Machines are Writing Clickbait
This is slightly terrifying. In a post earlier this week, I joked that clickbait headlines and not CAPTCHA will be the one thing that helps separate man from machine.
Well, developer Lars Eidnes has created a recurrent neural network (RNN) that tests the idea that clickbait headlines are unoriginal and easy to write.
We can show an RNN a bunch of sentences, and get it to predict the next word, given the previous words. So, given a string of words like “Which Disney Character Are __”, we want the network to produce a reasonable guess like “You”, rather than, say, “Spreadsheet”. If this model can learn to predict the next word with some accuracy, we get a language model that tells us something about the texts we trained it on. If we ask this model to guess the next word, and then add that word to the sequence and ask it for the next word after that, and so on, we can generate text of arbitrary length. During training, we tweak the weights of this network so as to minimize the prediction error, maximizing its ability to guess the right next word. Thus RNNs operate on the opposite principle of clickbait: What happens next may not surprise you.

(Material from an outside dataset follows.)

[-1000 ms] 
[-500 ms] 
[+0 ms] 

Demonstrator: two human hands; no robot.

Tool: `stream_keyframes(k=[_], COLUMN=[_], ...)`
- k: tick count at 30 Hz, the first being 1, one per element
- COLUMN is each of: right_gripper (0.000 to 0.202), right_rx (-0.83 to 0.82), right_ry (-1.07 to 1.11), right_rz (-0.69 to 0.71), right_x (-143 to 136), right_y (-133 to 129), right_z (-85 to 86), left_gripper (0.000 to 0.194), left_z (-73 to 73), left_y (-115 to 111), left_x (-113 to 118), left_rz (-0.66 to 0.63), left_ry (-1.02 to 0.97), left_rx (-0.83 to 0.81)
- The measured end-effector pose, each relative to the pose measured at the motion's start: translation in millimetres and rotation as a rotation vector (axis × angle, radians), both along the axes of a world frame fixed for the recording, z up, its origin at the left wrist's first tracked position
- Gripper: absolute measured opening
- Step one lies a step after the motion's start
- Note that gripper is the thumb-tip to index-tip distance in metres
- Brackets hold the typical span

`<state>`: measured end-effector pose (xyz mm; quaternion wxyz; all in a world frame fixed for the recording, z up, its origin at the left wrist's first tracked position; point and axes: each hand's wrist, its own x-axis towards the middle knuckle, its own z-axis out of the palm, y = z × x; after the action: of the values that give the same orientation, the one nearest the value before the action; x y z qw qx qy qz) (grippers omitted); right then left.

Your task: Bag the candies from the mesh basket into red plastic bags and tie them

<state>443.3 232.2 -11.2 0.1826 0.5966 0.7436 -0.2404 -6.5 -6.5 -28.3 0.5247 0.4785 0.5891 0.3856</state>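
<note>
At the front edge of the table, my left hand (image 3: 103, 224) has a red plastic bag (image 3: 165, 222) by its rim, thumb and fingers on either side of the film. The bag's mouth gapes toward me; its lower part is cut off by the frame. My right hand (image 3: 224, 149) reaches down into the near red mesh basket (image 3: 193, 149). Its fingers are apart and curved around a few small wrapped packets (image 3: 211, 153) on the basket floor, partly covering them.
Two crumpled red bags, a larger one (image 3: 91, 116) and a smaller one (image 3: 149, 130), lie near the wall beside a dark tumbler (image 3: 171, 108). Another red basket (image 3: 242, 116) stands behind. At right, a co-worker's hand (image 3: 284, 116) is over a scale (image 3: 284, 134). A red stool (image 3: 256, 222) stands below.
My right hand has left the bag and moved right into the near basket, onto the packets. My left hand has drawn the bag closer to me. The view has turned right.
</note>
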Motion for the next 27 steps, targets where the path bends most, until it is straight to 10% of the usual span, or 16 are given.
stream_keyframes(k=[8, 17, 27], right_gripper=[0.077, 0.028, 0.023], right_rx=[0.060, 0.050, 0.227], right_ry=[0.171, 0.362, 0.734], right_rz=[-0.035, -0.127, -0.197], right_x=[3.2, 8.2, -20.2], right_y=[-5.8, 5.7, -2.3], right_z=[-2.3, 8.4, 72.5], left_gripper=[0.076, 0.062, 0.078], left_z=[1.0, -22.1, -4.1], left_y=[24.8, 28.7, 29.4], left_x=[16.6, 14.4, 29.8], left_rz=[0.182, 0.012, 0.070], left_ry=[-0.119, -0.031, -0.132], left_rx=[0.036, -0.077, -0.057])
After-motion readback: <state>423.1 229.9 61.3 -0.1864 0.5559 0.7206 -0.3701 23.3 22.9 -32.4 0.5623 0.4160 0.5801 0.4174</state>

Eidnes has created a website, Click-o-Tron, and all of its articles are written by the clickbait recurrent neural network. Looking at some of the headlines, I’d say it’s off to a very good start:
- How The World’s Most Extreme Baby Moms Lost Weight
- John McCain Speaks Out In His Own Words
- A Guide For Getting Financial Crisis Out Of Your Career
- 12 Awesome Ways To Drink Like A Boss
- Why The National Dog Food Movement Is A Disaster
- Should We Stop Using The Word ‘Double’?
To crowdsource the RNN’s results, each article can be voted up or down, similar to Reddit. Once it gets good enough? Millenials, y’all better watch out… this machine just might be the one that took your jobs!